__Material for this task__:
Segment Open

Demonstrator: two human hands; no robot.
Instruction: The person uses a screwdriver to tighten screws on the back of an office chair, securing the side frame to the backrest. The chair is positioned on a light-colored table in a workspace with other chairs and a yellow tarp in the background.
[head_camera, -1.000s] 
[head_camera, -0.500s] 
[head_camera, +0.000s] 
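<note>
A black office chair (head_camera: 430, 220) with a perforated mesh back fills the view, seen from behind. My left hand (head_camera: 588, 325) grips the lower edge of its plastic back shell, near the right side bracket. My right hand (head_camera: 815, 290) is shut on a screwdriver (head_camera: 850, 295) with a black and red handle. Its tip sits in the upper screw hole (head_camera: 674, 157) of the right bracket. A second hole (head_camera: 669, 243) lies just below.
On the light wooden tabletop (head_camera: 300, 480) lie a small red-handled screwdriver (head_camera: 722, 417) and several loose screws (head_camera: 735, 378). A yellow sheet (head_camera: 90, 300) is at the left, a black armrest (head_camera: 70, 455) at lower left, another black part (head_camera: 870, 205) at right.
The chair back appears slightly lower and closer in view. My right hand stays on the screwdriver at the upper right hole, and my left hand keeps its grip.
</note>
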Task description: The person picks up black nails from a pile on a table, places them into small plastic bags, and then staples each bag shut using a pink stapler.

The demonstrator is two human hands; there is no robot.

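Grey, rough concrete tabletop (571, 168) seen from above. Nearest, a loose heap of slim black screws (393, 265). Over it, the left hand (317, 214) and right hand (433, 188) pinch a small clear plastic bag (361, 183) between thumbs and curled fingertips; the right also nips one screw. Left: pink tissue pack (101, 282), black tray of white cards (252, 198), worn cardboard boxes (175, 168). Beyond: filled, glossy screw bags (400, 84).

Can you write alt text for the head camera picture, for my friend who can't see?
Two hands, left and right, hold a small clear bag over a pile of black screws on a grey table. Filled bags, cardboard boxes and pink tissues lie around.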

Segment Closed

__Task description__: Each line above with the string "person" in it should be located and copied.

__Problem solution__:
Instruction: The person uses a screwdriver to tighten screws on the back of an office chair, securing the side frame to the backrest. The chair is positioned on a light-colored table in a workspace with other chairs and a yellow tarp in the background.
Task description: The person picks up black nails from a pile on a table, places them into small plastic bags, and then staples each bag shut using a pink stapler.

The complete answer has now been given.